*Collected data*:

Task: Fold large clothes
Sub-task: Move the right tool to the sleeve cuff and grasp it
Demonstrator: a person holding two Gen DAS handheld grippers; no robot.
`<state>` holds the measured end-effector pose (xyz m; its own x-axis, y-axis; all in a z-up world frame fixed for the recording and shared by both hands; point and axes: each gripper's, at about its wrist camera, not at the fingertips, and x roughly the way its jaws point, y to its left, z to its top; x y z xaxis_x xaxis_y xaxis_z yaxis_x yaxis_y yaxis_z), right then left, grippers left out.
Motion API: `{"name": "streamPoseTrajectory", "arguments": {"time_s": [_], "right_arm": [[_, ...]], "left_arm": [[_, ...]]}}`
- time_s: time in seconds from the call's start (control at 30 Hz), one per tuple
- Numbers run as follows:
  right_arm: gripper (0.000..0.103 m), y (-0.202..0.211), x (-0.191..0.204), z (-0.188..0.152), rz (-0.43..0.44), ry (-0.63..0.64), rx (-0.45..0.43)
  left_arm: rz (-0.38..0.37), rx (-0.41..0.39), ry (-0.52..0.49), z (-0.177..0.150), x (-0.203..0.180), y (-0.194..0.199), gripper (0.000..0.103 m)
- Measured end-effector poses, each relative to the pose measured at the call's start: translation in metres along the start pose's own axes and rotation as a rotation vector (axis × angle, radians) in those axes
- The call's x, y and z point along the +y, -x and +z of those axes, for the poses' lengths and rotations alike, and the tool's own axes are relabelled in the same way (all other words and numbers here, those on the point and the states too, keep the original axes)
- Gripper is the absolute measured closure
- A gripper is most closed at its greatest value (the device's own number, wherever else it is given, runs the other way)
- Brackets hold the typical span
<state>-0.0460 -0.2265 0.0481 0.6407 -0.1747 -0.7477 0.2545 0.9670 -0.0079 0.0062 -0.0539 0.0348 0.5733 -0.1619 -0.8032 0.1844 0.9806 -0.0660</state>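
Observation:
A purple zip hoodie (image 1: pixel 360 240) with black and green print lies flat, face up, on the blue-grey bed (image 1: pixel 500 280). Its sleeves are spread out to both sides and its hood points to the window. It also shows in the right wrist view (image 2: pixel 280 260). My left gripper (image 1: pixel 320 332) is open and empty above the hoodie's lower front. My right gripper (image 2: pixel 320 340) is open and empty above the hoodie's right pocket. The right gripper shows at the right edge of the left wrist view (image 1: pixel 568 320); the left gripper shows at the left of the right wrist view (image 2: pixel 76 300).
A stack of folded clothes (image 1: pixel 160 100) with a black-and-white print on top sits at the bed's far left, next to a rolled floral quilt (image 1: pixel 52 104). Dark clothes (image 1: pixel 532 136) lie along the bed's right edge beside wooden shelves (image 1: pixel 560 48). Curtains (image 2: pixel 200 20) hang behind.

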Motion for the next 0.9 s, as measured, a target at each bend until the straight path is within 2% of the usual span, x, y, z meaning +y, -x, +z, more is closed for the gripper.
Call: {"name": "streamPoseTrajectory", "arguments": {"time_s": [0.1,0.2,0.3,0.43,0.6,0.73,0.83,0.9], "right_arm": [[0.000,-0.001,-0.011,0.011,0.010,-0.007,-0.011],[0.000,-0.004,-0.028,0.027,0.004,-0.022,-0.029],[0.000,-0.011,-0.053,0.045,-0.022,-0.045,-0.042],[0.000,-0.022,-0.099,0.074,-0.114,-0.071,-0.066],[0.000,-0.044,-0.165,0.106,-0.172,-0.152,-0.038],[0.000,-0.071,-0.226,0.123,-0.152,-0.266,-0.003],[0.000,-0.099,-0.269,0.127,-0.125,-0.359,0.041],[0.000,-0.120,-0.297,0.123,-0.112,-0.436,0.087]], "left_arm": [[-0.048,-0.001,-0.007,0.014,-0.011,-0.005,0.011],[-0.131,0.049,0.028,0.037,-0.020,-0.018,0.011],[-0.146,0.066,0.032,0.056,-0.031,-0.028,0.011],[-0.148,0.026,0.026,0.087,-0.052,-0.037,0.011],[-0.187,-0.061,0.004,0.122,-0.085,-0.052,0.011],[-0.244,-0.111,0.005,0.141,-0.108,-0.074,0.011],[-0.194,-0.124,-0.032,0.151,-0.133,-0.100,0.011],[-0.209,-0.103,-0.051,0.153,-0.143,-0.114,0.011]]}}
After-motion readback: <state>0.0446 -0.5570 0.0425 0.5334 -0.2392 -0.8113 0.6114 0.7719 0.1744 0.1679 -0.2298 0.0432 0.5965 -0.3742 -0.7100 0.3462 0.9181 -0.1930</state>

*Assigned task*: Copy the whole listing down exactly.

*Answer section*:
Task: Fold large clothes
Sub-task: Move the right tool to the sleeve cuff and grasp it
Demonstrator: a person holding two Gen DAS handheld grippers; no robot.
`<state>` holds the measured end-effector pose (xyz m; its own x-axis, y-axis; all in a z-up world frame fixed for the recording and shared by both hands; point and axes: each gripper's, at about its wrist camera, not at the fingertips, and x roughly the way its jaws point, y to its left, z to its top; x y z xaxis_x xaxis_y xaxis_z yaxis_x yaxis_y yaxis_z), right then left, grippers left out.
Motion API: `{"name": "streamPoseTrajectory", "arguments": {"time_s": [_], "right_arm": [[_, ...]], "left_arm": [[_, ...]]}}`
- time_s: time in seconds from the call's start (control at 30 Hz), one per tuple
- Numbers run as follows:
  right_arm: gripper (0.000..0.103 m), y (-0.202..0.211), x (-0.191..0.204), z (-0.188..0.152), rz (-0.43..0.44), ry (-0.63..0.64), rx (-0.45..0.43)
  left_arm: rz (-0.38..0.37), rx (-0.41..0.39), ry (-0.52..0.49), z (-0.177..0.150), x (-0.203..0.180), y (-0.194..0.199), gripper (0.000..0.103 m)
- Measured end-effector poses, each relative to the pose measured at the call's start: translation in metres along the start pose's own axes and rotation as a rotation vector (axis × angle, radians) in those axes
- The call's x, y and z point along the +y, -x and +z of those axes, for the poses' lengths and rotations alike, and the tool's own axes are relabelled in the same way (all other words and numbers here, those on the point and the states too, keep the original axes)
- Gripper is the absolute measured closure
- A gripper is most closed at its greatest value (the device's own number, wherever else it is given, runs the other way)
- Brackets hold the typical span
<state>-0.0460 -0.2265 0.0481 0.6407 -0.1747 -0.7477 0.2545 0.9670 -0.0079 0.0062 -0.0539 0.0348 0.5733 -0.1619 -0.8032 0.1844 0.9806 -0.0660</state>
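Observation:
A purple zip hoodie (image 1: pixel 360 240) with black and green print lies flat, face up, on the blue-grey bed (image 1: pixel 500 280). Its sleeves are spread out to both sides and its hood points to the window. It also shows in the right wrist view (image 2: pixel 280 260). My left gripper (image 1: pixel 320 332) is open and empty above the hoodie's lower front. My right gripper (image 2: pixel 320 340) is open and empty above the hoodie's right pocket. The right gripper shows at the right edge of the left wrist view (image 1: pixel 568 320); the left gripper shows at the left of the right wrist view (image 2: pixel 76 300).
A stack of folded clothes (image 1: pixel 160 100) with a black-and-white print on top sits at the bed's far left, next to a rolled floral quilt (image 1: pixel 52 104). Dark clothes (image 1: pixel 532 136) lie along the bed's right edge beside wooden shelves (image 1: pixel 560 48). Curtains (image 2: pixel 200 20) hang behind.
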
Motion for the next 0.9 s, as measured, a target at each bend until the straight path is within 2% of the usual span, x, y, z meaning +y, -x, +z, more is closed for the gripper.
Call: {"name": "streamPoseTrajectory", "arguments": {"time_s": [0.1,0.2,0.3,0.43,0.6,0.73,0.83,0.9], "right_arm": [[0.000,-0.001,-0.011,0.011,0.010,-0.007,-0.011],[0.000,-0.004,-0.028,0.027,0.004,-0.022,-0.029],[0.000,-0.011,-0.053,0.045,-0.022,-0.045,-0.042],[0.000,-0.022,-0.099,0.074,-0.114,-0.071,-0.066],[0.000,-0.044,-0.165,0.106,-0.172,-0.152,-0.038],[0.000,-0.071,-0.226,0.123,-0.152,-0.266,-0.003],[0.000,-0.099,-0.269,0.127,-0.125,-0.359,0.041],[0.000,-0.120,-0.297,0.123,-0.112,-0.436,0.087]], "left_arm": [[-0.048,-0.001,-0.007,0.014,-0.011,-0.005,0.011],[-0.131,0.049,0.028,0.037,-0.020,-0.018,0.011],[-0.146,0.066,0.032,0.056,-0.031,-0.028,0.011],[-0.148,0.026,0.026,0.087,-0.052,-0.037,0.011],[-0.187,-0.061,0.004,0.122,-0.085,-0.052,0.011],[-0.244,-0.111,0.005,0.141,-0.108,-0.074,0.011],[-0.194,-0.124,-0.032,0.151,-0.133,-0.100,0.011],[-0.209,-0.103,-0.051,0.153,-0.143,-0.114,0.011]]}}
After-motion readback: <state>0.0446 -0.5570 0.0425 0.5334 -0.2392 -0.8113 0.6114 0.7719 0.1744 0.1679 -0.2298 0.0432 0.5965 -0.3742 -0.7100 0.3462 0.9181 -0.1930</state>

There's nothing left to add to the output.